Assigné à résidence depuis près d’un mois, il a prévu de suivre depuis son domicile l’épilogue de son procès, retransmis en direct, selon son entourage.

En cas de condamnation, qu’il pourra contester en appel, il « est possible » qu’il soit envoyé aussitôt en prison, selon une source du tribunal.

« Rupture démocratique » selon les proches

Jair Bolsonaro n’a pas envie de manger et continue de souffrir de vomissements, a déclaré vendredi son fils Carlos Bolsonaro.

« Le vieil homme est amaigri, il ne veut pas manger et continue de souffrir d’interminables crises de hoquets et de vomissements. Ça fait très mal de voir tout cela », a affirmé sur X le deuxième des cinq enfants de l’ancien chef de l’État.

Pour le Brésil, sorti en 1985 de deux décennies de dictature militaire, la portée du procès est considérable.

« C’est un moment historique car c’est la première fois qu’un ancien chef d’État est poursuivi en justice pour une tentative de rupture démocratique« , explique à l’AFP l’historienne Martina Spohr, de la Fondation Getulio Vargas.

Mais le procès est également retentissant car l’affaire Bolsonaro est au cœur d’une crise sans précédent avec les États-Unis.

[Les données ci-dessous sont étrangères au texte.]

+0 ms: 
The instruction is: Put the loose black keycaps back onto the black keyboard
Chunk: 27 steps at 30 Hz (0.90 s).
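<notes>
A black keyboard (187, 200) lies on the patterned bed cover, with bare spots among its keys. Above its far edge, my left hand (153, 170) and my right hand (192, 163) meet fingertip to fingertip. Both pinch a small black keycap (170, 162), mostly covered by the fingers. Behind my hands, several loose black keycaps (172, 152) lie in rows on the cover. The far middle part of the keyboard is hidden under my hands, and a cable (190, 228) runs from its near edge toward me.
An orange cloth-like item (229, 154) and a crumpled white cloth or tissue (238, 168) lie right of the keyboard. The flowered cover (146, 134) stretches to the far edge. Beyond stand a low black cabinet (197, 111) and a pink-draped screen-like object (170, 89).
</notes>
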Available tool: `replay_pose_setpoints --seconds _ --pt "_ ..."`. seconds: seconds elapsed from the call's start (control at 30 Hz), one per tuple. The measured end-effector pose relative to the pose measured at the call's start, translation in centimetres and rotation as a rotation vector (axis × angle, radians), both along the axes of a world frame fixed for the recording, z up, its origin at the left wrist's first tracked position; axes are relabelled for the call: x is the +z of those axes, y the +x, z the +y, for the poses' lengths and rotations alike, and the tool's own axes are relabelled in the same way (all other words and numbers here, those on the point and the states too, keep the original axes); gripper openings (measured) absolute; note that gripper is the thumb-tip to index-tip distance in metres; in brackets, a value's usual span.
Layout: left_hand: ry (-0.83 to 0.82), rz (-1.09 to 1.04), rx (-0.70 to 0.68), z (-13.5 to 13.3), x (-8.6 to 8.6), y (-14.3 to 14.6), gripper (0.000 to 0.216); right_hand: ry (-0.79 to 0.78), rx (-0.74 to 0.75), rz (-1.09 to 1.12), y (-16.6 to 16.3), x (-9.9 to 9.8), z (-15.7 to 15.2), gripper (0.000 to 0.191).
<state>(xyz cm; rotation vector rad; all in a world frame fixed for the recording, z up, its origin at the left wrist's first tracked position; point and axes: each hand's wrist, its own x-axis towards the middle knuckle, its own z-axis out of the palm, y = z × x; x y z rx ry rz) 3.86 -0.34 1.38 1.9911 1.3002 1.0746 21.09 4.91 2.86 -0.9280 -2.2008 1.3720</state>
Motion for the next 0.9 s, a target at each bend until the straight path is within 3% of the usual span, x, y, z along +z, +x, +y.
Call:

Pressions américaines et tensions internes

Invoquant une « chasse aux sorcières » contre Bolsonaro, Donald Trump a imposé depuis le 6 août une surtaxe punitive de 50 % sur une part des exportations brésiliennes.

Aiguillonnée par le député Eduardo Bolsonaro, fils de l’ancien président installé aux États-Unis, son administration a également dégainé des sanctions individuelles contre des officiels brésiliens, à commencer par le juge Moraes, dépeint en détenteur d’un « pouvoir dictatorial ».

Mais ces mesures n’ont pas arrangé les affaires du leader conservateur. Au contraire.

Bracelet électronique, interdiction de réseaux sociaux, résidence surveillée : Bolsonaro s’est retrouvé largement hors jeu ces dernières semaines, sous le coup de soupçons d’entrave à son procès liés aux pressions américaines.

Craignant un « risque de fuite« , le juge Moraes a ordonné cette semaine une surveillance policière permanente du principal accusé.

Vers la présidentielle de 2026

Pour ce dénouement judiciaire, la Cour suprême sera entourée d’un déploiement policier renforcé.

Le lieu lui-même est un symbole : le 8 janvier 2023, le tribunal avait été pris d’assaut et saccagé par des milliers de bolsonaristes réclamant une intervention militaire, une semaine après l’investiture de Lula.

Qu’il finisse en prison ou non, Bolsonaro est déjà, du fait de sa résidence surveillée, le quatrième ancien président à connaître la détention depuis le retour de la démocratie au Brésil il y a 40 ans.

Lula, 79 ans, a été incarcéré pendant 580 jours en 2018 et 2019 après avoir été condamné pour corruption passive et blanchiment, une condamnation annulée par la suite pour vice de forme.

Avec une popularité renforcée par les attaques de Trump, Bolsonaro compte bien concourir à la présidentielle de 2026, en se posant en défenseur de la « souveraineté » brésilienne.

Le camp bolsonariste mise sur une amnistie parlementaire pour remettre son leader en selle, mais ces efforts ont jusque-là échoué.